## What you have to do
In full and without alteration, return the records below.

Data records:
######
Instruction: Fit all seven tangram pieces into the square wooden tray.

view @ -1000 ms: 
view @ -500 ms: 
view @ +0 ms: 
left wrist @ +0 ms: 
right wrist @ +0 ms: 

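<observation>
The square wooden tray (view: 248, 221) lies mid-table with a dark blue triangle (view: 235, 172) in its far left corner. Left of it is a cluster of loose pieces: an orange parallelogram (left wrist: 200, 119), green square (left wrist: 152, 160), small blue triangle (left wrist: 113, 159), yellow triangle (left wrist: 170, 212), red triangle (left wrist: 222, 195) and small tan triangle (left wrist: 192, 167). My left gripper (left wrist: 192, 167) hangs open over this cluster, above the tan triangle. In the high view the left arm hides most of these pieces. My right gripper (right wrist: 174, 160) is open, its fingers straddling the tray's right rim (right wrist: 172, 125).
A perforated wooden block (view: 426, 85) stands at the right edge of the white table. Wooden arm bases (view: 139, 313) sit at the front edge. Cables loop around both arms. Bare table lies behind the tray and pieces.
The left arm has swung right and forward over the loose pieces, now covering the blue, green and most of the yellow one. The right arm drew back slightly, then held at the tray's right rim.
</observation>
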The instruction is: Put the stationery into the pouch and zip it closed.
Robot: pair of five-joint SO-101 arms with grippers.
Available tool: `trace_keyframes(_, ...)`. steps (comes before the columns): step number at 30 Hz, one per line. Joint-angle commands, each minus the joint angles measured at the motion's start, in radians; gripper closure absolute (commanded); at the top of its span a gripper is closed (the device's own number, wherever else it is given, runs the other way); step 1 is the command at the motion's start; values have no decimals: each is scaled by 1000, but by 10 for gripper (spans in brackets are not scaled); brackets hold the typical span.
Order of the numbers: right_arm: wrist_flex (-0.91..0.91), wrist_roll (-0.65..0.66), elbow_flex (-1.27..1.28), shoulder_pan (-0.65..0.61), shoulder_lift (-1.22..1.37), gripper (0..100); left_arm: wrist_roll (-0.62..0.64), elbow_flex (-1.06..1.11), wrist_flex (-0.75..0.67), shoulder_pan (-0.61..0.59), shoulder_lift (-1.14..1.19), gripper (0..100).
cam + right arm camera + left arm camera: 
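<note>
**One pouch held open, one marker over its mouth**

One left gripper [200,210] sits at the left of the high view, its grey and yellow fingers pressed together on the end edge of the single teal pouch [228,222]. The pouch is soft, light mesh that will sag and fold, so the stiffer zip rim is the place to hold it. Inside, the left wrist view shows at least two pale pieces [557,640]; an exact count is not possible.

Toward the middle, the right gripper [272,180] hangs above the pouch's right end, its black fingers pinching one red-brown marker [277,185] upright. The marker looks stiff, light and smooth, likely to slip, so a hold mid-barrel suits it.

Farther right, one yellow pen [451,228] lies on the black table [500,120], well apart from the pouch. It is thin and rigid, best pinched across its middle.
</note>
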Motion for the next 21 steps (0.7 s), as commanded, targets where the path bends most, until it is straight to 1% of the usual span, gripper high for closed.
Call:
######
## Task result
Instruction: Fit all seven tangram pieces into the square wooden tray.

view @ -1000 ms: 
view @ -500 ms: 
view @ +0 ms: 
left wrist @ +0 ms: 
right wrist @ +0 ms: 

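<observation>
The square wooden tray (view: 248, 221) lies mid-table with a dark blue triangle (view: 235, 172) in its far left corner. Left of it is a cluster of loose pieces: an orange parallelogram (left wrist: 200, 119), green square (left wrist: 152, 160), small blue triangle (left wrist: 113, 159), yellow triangle (left wrist: 170, 212), red triangle (left wrist: 222, 195) and small tan triangle (left wrist: 192, 167). My left gripper (left wrist: 192, 167) hangs open over this cluster, above the tan triangle. In the high view the left arm hides most of these pieces. My right gripper (right wrist: 174, 160) is open, its fingers straddling the tray's right rim (right wrist: 172, 125).
A perforated wooden block (view: 426, 85) stands at the right edge of the white table. Wooden arm bases (view: 139, 313) sit at the front edge. Cables loop around both arms. Bare table lies behind the tray and pieces.
The left arm has swung right and forward over the loose pieces, now covering the blue, green and most of the yellow one. The right arm drew back slightly, then held at the tray's right rim.
</observation>
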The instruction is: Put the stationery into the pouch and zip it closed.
Robot: pair of five-joint SO-101 arms with grippers.
Available tool: `trace_keyframes(_, ...)`. steps (comes before the columns): step number at 30 Hz, one per line. Joint-angle commands, each minus the joint angles measured at the motion's start, in radians; gripper closure absolute (commanded); at the top of its span a gripper is closed (the device's own number, wherever else it is given, runs the other way); step 1 is the command at the motion's start; values have no decimals: each is scaled by 1000, but by 10 for gripper (spans in brackets are not scaled); brackets hold the typical span.
Order of the numbers: right_arm: wrist_flex (-0.91..0.91), wrist_roll (-0.65..0.66), elbow_flex (-1.27..1.28), shoulder_pan (-0.65..0.61), shoulder_lift (-1.22..1.37), gripper (0..100); left_arm: wrist_roll (-0.62..0.64), elbow_flex (-1.06..1.11), wrist_flex (-0.75..0.67), shoulder_pan (-0.61..0.59), shoulder_lift (-1.14..1.19), gripper (0..100).
cam + right arm camera + left arm camera: 
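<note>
**One pouch held open, one marker over its mouth**

One left gripper [200,210] sits at the left of the high view, its grey and yellow fingers pressed together on the end edge of the single teal pouch [228,222]. The pouch is soft, light mesh that will sag and fold, so the stiffer zip rim is the place to hold it. Inside, the left wrist view shows at least two pale pieces [557,640]; an exact count is not possible.

Toward the middle, the right gripper [272,180] hangs above the pouch's right end, its black fingers pinching one red-brown marker [277,185] upright. The marker looks stiff, light and smooth, likely to slip, so a hold mid-barrel suits it.

Farther right, one yellow pen [451,228] lies on the black table [500,120], well apart from the pouch. It is thin and rigid, best pinched across its middle.
</note>
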Motion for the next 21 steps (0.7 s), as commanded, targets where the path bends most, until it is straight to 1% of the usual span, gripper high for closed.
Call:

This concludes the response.